Кормчий-араб подскочил к бочке с водой, развернулся задом и задрал свою грязную робу, издевательски демонстрируя немцу с его командой голую задницу.
11
Парусник степенно удалялся: сначала вышел за пределы досягаемости винтовочных пуль, а потом и вовсе скрылся из виду, а охваченный бессильной злобой Герман Флейшер все еще пребывал в состоянии, близком к эпилептическому припадку. В отчаянии он бегал по крошечной палубе катера, неистово размахивая огромными, с окорок, кулачищами, а его верные аскари метались из стороны в сторону, стараясь от них увернуться. Сам комиссар время от времени приближался к неподвижному телу лежащего без сознания рулевого и злобно пинал его ногой.
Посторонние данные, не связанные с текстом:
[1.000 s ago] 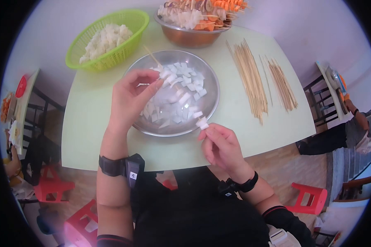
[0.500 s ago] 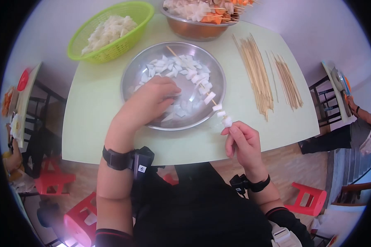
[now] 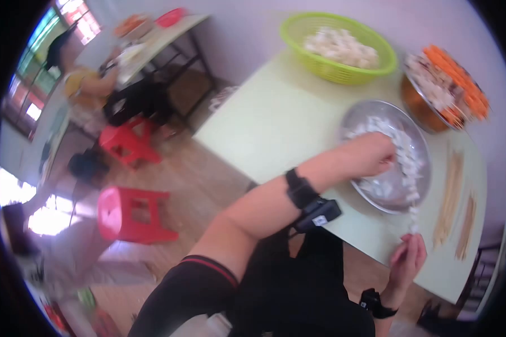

Но ярость его в конце концов перегорела и несколько поутихла, и он отправился на корму. Перегнувшись через поручни, Флейшер пристально разглядывал намотавшийся на гребной винт огромный пучок сети.
– Сержант! – хриплым, надрывным голосом воззвал он. – Послать двух человек с ножами за борт и быстро срезать эту дрянь!
Вокруг него вдруг воцарилась полная тишина, всякое движение сразу прекратилось. Каждый из подчиненных пытался сжаться в комок, стать невидимкой, исчезнуть – лишь бы только выбор не пал на него. Сержант отобрал двоих «добровольцев», приказал им раздеться догола и подтолкнул к корме, не обращая внимания на испуганные, умоляющие взгляды этих бедняг.
– Поторопи их, – проворчал Герман.
Сам же он направился к своему складному стулу. Его личный мальчишка-денщик уже успел сервировать на столике ужин вместе с обязательной кружкой пива, и Герман набросился на еду.
Вдруг со стороны кормы раздались писк и громкие всплески, а затем яростные винтовочные выстрелы. Герман сдвинул брови и оторвал глаза от тарелки.
– Одного из наших людей утащил крокодил, – в смятении доложил ему сержант.
– Ну так что ж, пошли вместо него еще одного, – отозвался Герман.
С неизменным удовольствием он вернулся к еде. И последняя порция колбасы показалась ему особенно вкусной.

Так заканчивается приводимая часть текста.